Records provided:
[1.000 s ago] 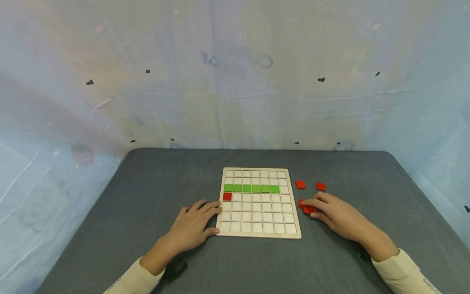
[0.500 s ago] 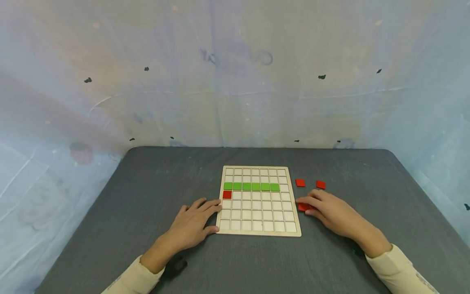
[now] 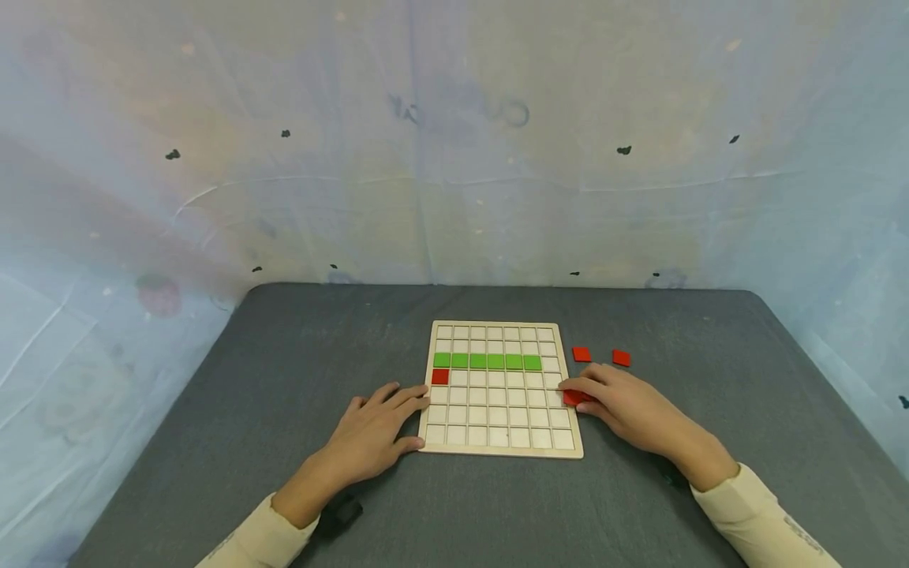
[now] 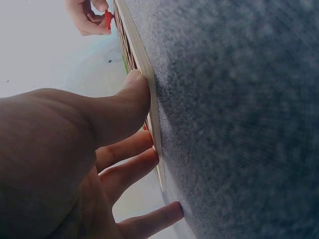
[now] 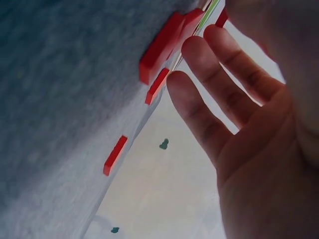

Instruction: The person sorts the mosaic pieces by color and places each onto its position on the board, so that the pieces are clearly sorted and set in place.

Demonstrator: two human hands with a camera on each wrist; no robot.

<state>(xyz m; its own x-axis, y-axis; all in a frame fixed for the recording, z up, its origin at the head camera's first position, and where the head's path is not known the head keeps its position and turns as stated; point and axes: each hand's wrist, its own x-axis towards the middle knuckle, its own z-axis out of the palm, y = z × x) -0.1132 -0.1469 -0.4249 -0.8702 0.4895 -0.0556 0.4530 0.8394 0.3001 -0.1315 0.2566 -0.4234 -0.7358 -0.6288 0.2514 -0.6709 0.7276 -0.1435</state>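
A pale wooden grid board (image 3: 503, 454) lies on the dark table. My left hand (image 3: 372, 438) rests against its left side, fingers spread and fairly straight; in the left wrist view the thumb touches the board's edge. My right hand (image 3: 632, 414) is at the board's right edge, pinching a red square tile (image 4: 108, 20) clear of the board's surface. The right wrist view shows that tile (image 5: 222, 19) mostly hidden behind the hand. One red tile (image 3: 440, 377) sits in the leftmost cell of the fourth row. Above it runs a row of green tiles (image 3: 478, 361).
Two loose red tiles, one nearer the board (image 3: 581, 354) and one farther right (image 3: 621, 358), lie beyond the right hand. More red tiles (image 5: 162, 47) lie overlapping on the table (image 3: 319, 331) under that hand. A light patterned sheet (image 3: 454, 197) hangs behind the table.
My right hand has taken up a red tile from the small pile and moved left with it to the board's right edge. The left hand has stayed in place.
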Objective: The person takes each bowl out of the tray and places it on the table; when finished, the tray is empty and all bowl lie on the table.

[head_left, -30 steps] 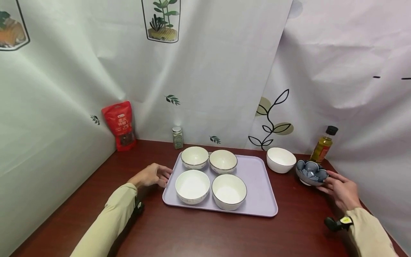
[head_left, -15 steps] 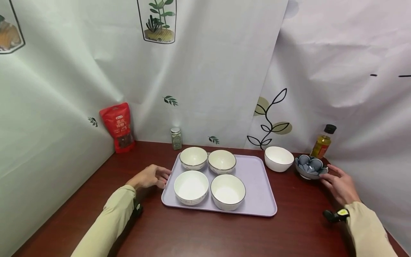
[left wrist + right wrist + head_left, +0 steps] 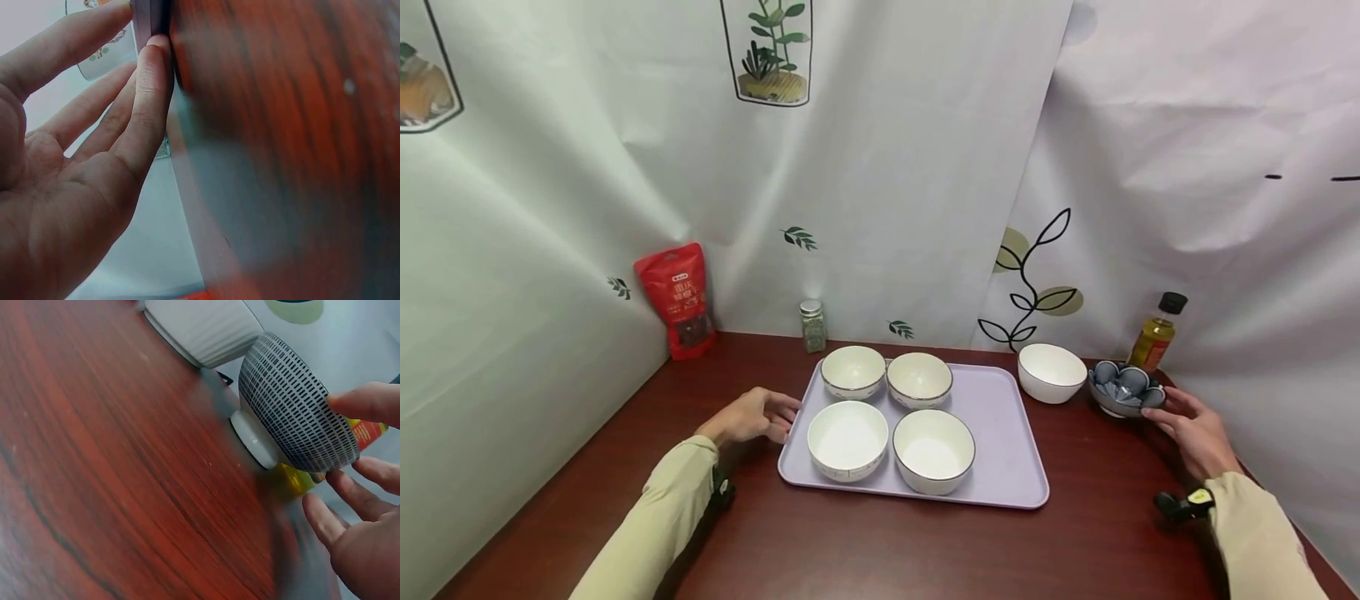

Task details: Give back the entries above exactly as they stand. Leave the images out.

Output of the exercise:
[1.000 s ago] 
[0.500 s ago] 
[now] 
[now] 
[now] 

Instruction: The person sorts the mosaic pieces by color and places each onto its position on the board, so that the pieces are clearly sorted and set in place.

Demonstrator: two human hands with a camera on each wrist; no robot.

<state>(xyz m; its own x-axis, y-axis; all in a frame fixed for the recording, z up, its origin at the head camera's first position, and where the head's path is not known the head keeps its position and turns as stated; point and axes: each hand's wrist, its own x-axis towards the middle knuckle, its own z-axis out of the palm, y = z × x) -0.1132 -0.1469 -0.4249 -0.8702 0.4895 -0.0556 0.4530 0.8394 0.3001 -0.1315 0.2566 -0.4234 -0.7358 -0.6288 0.2514 -0.6709 0.7276 -0.1435</state>
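A pale wooden grid board (image 3: 503, 454) lies on the dark table. My left hand (image 3: 372, 438) rests against its left side, fingers spread and fairly straight; in the left wrist view the thumb touches the board's edge. My right hand (image 3: 632, 414) is at the board's right edge, pinching a red square tile (image 4: 108, 20) clear of the board's surface. The right wrist view shows that tile (image 5: 222, 19) mostly hidden behind the hand. One red tile (image 3: 440, 377) sits in the leftmost cell of the fourth row. Above it runs a row of green tiles (image 3: 478, 361).
Two loose red tiles, one nearer the board (image 3: 581, 354) and one farther right (image 3: 621, 358), lie beyond the right hand. More red tiles (image 5: 162, 47) lie overlapping on the table (image 3: 319, 331) under that hand. A light patterned sheet (image 3: 454, 197) hangs behind the table.
My right hand has taken up a red tile from the small pile and moved left with it to the board's right edge. The left hand has stayed in place.
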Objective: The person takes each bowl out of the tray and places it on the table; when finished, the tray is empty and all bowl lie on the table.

[head_left, -30 steps] 
[head_left, -15 steps] 
[left wrist + right wrist + head_left, +0 steps] 

This finishes the answer to the exercise.